*** Opening Given information ***
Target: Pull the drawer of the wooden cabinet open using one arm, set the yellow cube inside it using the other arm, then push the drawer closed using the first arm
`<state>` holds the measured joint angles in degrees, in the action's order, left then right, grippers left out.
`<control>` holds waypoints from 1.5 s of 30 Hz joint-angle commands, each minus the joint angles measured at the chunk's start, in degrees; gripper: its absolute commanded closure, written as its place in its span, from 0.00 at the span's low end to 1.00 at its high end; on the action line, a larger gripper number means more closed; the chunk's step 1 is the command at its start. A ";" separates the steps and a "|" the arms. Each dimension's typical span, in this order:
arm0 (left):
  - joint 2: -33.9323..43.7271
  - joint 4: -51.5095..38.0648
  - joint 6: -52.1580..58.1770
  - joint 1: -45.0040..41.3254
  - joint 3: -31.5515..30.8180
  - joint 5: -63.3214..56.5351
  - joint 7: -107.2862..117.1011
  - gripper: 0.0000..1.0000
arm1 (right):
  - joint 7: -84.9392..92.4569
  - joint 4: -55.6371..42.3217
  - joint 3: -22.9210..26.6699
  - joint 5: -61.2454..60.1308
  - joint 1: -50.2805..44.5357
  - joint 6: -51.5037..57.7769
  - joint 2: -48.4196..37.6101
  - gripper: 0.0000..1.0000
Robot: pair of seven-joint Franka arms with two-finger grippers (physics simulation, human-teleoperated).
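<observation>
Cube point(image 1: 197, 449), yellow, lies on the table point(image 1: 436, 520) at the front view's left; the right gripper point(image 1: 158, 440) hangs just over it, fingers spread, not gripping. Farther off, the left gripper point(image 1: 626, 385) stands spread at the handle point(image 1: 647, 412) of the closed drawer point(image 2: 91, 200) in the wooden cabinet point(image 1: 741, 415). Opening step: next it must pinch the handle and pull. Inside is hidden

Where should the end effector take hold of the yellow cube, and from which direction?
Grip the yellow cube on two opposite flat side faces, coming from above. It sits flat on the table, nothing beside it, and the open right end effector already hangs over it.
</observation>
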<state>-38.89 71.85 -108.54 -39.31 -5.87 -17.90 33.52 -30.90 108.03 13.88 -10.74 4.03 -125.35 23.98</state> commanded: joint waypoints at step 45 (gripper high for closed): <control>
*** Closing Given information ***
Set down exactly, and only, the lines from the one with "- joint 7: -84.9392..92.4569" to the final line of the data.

### Result below
  - joint 7: -84.9392..92.4569
  - joint 4: -55.6371..42.3217
  - joint 3: -22.9210..26.6699
  - joint 5: -61.2454..60.1308
  - joint 1: -50.2805..44.5357
  - joint 6: -51.5037..57.7769
  - joint 2: -48.4196..37.6101
  - gripper: 0.0000..1.0000
Robot: pair of seven-joint Franka arms with two-finger grippers (physics simulation, human-teleoperated).
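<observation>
Cube point(image 1: 197, 449), yellow, lies on the table point(image 1: 436, 520) at the front view's left; the right gripper point(image 1: 158, 440) hangs just over it, fingers spread, not gripping. Farther off, the left gripper point(image 1: 626, 385) stands spread at the handle point(image 1: 647, 412) of the closed drawer point(image 2: 91, 200) in the wooden cabinet point(image 1: 741, 415). Opening step: next it must pinch the handle and pull. Inside is hidden

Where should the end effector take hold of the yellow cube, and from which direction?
Grip the yellow cube on two opposite flat side faces, coming from above. It sits flat on the table, nothing beside it, and the open right end effector already hangs over it.
</observation>
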<state>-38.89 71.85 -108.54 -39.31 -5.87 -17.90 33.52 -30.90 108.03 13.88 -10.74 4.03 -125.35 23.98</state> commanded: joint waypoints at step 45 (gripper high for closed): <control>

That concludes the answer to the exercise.